Trained drivers Ranvijay Singh and Sushil Kumar taught the women the actual operation of the heavy mobile equipment. During their hands-on training, not a single woman met with an accident, which boosted their confidence and helped them achieve their goal. Says Ranvijay Singh: "The trainees picked up very well from the third day onwards. They were full of enthusiasm and determination."
The women were also briefed on the steel manufacturing process, quality circles, dealing with customers, interpersonal skills, positive thinking, fire fighting, team building and road traffic rules. Mr Sarangi also arranged for visits from successful women to motivate them. Bachendri Pal, head of the Tata Steel Adventure Foundation and the first Indian woman to climb Mount Everest, gave tips on leadership skills and encouraged them to reach for the stars. Rupa Mahanty, a successful management consultant, conducted motivation sessions.

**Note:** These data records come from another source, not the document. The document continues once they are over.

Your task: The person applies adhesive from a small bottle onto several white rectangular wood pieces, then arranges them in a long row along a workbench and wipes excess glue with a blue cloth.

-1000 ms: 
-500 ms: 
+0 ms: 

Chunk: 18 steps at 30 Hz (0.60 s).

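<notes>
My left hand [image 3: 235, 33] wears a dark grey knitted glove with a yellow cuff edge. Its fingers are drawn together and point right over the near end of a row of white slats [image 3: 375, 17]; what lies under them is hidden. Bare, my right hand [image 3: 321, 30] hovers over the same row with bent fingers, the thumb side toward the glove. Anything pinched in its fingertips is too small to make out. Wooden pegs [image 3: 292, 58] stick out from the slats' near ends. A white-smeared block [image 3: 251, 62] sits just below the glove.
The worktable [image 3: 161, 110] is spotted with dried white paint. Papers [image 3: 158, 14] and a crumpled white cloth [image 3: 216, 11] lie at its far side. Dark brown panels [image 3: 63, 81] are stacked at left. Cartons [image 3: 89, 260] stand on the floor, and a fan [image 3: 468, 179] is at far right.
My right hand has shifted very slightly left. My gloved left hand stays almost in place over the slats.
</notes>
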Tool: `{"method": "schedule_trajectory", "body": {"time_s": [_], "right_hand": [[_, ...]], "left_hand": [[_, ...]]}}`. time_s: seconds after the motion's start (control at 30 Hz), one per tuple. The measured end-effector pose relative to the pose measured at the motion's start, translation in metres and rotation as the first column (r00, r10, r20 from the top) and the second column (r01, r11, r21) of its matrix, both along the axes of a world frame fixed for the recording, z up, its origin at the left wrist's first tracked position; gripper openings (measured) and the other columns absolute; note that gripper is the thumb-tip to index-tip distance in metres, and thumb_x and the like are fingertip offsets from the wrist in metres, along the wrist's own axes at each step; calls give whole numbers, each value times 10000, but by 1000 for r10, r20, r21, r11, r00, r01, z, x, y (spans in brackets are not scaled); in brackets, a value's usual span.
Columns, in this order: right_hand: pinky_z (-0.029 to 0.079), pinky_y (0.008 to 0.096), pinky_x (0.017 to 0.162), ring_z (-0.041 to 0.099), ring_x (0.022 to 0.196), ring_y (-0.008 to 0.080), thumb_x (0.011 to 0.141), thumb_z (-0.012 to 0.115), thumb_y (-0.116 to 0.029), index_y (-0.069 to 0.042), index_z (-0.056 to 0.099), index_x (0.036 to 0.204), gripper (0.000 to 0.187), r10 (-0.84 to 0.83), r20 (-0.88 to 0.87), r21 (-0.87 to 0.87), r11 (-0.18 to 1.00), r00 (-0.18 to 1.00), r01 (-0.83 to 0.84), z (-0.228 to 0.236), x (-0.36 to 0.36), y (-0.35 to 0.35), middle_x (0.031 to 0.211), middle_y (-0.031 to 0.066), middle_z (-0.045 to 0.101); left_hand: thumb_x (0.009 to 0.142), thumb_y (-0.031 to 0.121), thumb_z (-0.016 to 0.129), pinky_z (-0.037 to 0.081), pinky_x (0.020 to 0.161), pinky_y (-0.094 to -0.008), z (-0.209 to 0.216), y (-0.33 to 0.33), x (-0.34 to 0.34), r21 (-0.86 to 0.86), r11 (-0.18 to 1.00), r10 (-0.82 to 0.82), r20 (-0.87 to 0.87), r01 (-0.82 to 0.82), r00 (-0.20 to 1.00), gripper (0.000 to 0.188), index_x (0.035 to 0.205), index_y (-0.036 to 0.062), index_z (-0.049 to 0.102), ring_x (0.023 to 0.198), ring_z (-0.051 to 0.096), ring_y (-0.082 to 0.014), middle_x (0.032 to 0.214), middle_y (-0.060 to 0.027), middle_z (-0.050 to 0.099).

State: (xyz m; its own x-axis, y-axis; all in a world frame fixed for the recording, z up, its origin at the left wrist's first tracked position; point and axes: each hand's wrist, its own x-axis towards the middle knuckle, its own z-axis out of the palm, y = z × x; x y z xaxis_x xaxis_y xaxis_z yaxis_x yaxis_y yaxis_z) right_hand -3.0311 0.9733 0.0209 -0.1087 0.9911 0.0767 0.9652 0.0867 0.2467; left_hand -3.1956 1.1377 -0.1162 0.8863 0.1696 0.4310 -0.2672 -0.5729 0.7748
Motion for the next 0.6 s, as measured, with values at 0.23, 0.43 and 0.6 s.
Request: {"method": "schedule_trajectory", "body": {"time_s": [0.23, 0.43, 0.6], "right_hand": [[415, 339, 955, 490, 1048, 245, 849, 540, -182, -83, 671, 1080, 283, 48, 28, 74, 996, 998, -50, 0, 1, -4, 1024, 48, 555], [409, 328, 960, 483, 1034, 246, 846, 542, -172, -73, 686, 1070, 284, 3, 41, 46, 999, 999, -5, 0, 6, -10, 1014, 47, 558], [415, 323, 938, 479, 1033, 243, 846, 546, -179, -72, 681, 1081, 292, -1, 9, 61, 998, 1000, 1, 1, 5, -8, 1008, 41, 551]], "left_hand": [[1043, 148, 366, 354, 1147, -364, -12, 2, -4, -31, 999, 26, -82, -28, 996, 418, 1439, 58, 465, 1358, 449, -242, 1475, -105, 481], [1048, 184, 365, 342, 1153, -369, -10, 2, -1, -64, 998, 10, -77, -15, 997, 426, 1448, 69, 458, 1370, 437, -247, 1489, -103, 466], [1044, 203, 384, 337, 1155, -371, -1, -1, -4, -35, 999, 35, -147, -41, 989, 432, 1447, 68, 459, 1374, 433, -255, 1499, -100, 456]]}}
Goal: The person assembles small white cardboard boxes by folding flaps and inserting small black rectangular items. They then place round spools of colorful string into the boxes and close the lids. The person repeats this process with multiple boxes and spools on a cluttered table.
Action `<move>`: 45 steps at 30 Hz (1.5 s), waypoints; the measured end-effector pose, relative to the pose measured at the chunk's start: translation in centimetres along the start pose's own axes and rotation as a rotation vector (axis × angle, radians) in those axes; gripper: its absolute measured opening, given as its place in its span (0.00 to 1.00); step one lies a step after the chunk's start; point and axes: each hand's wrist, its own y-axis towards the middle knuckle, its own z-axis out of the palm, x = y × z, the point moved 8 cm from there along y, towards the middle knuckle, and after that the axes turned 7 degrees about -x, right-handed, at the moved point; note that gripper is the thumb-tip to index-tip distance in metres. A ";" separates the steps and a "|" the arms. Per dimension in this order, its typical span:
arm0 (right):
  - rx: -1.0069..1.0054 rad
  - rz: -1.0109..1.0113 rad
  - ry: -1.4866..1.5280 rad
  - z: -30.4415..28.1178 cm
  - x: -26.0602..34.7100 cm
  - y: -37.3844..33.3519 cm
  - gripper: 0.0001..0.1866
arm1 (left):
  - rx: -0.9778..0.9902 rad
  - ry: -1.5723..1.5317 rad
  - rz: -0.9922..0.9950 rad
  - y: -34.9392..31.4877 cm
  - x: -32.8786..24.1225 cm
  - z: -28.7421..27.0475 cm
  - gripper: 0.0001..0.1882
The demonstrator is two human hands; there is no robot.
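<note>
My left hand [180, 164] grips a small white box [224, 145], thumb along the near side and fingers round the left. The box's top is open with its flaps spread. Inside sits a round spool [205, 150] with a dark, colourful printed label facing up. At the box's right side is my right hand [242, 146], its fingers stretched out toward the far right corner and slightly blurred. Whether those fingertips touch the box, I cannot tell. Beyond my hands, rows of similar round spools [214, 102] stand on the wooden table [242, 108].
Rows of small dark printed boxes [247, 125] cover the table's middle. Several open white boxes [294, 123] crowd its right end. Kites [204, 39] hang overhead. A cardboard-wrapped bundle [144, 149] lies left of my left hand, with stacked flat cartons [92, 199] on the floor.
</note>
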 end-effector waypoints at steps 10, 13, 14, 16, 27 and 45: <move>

Three months of training transformed the simple rejas into efficient tejaswinis. There was support from family members, the Tata Steel management and the union. On January 3, 2003, when the 13 tejaswinis first publicly displayed their prowess on the heavy vehicles, they ushered in a new era in the history of Tata Steel, even as they embarked on a new life for themselves.
Interestingly, the first batch of 13 women holds a record for accident-free driving since they began work 21 months ago. In April 2004, another batch of 10 tejaswinis was trained and commissioned as mobile heavy equipment drivers. Aged between 33 and 42 years, the new tejaswinis are successfully operating huge cranes, rigging machines, welding machines, gas cutters and other precision instruments.
For all 23, it is not just the self-image of the woman that has undergone a transformation — their everyday lives and that of their families has changed forever. They are now financially sound, earning about Rs 10,000 a month as junior operators, which is more than double what they made earlier. If they maintain their commitment, precision and enthusiasm at work, they could well move up the ladder, become senior operators and take home as much as Rs 23,000 a month before they retire.
It has been a kind of revolution in itself, not just for these women but also for Tata Steel; in the 96 years of its history, women had never before done a man's job.